Site theft typology across UAE/Saudi, contractor-labor dynamics, recovery rates. The numbers Gulf insurers actually use.

Dr. Raphael Nagel

Dr. Raphael Nagel

June 12, 2025

Construction Site Theft Patterns in the GCC: Diesel, Cable, Asset Theft

Construction site theft in the GCC is not an enforcement problem. It is a margin problem misclassified as an enforcement problem, and that misclassification is what keeps it unsolved.
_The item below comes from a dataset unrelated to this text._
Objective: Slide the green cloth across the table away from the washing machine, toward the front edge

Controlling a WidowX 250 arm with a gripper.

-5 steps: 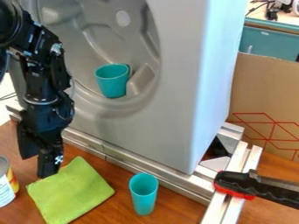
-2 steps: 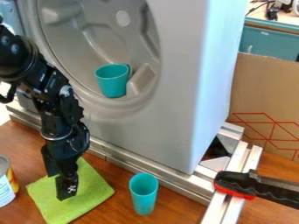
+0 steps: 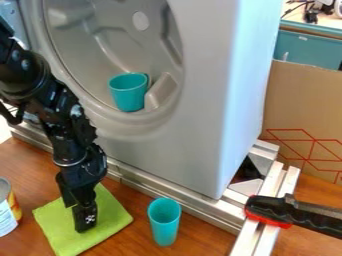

The losses on a Gulf construction site do not arrive as headline events. They arrive as quiet attrition. A drum of diesel here, a coil of copper there, a pallet of fittings that the storekeeper swears arrived but no one can locate. By the time the quantity surveyor closes the project, the cumulative shrinkage sits inside what the industry politely calls "wastage" and what the controller, behind closed doors, calls something less polite. The carriers of the loss are the main contractor's net margin and, eventually, the developer's contingency. Gulf insurers know this, and they price it. The contractors who lose money on theft are almost always the ones who never separated the line item.

The four categories Gulf insurers actually distinguish

Underwriters working the UAE and Saudi construction books do not speak of theft as a single peril. They distinguish, in their loss reserves and their renewal questionnaires, between four categories, and these categories track what claims data has shown over the last decade. The first is diesel. Bulk fuel theft from on-site bowsers, from idle plant tanks, and from refuelling trucks parked overnight at the labour accommodation. The second is cable and conductive material, almost always copper, occasionally aluminium busbar from substations and risers that have been energised early. The third is fixed plant and tooling, ranging from generators and welding sets to high-value hand tools. The fourth is finished material in storage, particularly mechanical and electrical fittings, valves, sanitary ware, façade glass and high-end joinery in the fit-out phases of hospitality and residential towers.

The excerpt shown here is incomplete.